Citation: Ma XP, Zhang T, Peng B, Yu L, Jiang DK (2013) Association between microRNA Polymorphisms and Cancer Risk Based on the Findings of 66 Case-Control Studies. PLoS ONE 8(11): e79584. https://doi.org/10.1371/journal.pone.0079584

Editor: Georgina L. Hold, University of Aberdeen, United Kingdom

Received: August 9, 2013; Accepted: September 29, 2013; Published: November 20, 2013

Copyright: © 2013 Ma et al. This is an open-access article distributed under the terms of the Creative Commons Attribution License, which permits unrestricted use, distribution, and reproduction in any medium, provided the original author and source are credited.

Funding: This work was supported by the National Natural Science Foundation of China (31100895 and 31071193), the National Natural Science Foundation of China for Creative Research Groups (30024001), http://www.nsfc.gov.cn/; the National Key Sci-Tech Special Project of China (2008ZX10002-020), http://www.nmp.gov.cn/. The funders had no role in study design, data collection and analysis, decision to publish, or preparation of the manuscript.

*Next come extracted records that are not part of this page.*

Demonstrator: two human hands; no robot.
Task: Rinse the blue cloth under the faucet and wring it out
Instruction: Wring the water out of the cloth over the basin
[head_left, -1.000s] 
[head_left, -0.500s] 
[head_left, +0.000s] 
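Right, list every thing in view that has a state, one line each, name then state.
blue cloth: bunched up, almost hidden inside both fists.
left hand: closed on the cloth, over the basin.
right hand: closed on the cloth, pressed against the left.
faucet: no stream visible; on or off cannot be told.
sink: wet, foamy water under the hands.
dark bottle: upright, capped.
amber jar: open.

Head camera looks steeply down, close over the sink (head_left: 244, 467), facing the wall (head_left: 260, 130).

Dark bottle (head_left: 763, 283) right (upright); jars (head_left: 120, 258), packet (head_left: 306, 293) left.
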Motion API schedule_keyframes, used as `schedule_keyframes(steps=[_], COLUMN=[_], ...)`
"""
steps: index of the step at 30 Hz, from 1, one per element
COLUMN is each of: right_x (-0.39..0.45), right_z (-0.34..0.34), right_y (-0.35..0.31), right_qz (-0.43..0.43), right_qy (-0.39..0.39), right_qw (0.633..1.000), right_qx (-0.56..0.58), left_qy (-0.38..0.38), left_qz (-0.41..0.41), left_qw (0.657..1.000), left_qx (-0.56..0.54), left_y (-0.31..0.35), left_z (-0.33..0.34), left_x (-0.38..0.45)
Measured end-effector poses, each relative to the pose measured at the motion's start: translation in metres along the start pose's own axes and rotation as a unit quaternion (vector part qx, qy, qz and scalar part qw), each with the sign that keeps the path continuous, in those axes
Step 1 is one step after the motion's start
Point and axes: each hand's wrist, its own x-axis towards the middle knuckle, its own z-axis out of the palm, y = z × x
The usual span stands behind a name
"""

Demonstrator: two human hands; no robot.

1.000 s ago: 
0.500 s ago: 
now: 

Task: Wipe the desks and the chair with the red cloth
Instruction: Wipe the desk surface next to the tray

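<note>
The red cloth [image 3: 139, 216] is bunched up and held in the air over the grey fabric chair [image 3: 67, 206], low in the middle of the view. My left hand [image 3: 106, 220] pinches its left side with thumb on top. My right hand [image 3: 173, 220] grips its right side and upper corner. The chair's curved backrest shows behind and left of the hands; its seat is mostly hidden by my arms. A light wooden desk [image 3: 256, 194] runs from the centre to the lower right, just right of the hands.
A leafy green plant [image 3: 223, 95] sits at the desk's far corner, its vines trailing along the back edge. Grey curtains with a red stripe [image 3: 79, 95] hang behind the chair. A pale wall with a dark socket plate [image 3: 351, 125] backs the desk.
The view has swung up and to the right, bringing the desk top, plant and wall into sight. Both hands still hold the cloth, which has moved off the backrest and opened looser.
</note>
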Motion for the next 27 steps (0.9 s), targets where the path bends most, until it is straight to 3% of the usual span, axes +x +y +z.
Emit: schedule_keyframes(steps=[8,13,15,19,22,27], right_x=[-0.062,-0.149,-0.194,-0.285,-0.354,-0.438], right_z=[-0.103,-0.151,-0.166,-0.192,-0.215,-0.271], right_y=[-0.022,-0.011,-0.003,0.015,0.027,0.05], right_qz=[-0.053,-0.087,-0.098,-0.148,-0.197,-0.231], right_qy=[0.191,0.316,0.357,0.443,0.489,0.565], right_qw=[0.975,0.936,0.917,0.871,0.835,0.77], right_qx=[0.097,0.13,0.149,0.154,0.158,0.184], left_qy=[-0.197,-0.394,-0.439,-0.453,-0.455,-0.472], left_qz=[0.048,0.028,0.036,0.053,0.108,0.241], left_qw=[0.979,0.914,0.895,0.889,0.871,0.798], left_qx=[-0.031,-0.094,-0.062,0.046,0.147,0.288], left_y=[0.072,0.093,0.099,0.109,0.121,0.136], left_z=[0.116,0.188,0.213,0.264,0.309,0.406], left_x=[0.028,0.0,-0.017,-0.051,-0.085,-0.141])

Competing interests: The authors have declared that no competing interests exist.

Introduction

Cancer is an outcome of unregulated expression of genes involved in development, cell growth, and differentiation. Many studies have shown that cancer is not only related to environmental factors, but also to individuals’ genetic susceptibility (predisposition). Recently, a new mechanism of microRNA (miRNA)-mediated transcriptional regulation was elucidated [1]. MiRNAs are a class of single-stranded short (21∼25 nt) RNAs, which are evolutionarily well conserved but are non–protein-coding. These RNAs regulate a broad range of biologic and pathologic process, including apoptosis, proliferation, differentiation, angiogenesis, and immune response, which are known to play critical roles in carcinogenesis [1]–[3]. MiRNAs bind to the 3′-untranslated region of the target mRNAs, leading to their degradation or translational suppression, thereby regulating the expression of target genes at the post-transcriptional level [2]. Estimates suggest that a single miRNA can target hundreds of mRNAs, and approximately 50% miRNA genes are located in cancer-related chromosomal regions [4]–[7]. Studies have shown that mature miRNAs regulate the expression of roughly 10–30% of all human genes [8]. Moreover, recent studies have suggested that miRNAs may participate in the carcinogenesis, progression (proliferation, migration, and invasion), and prognosis of multiple human malignancies by regulating the expression of tumor suppressor genes or proto-oncogenes [9]–[12].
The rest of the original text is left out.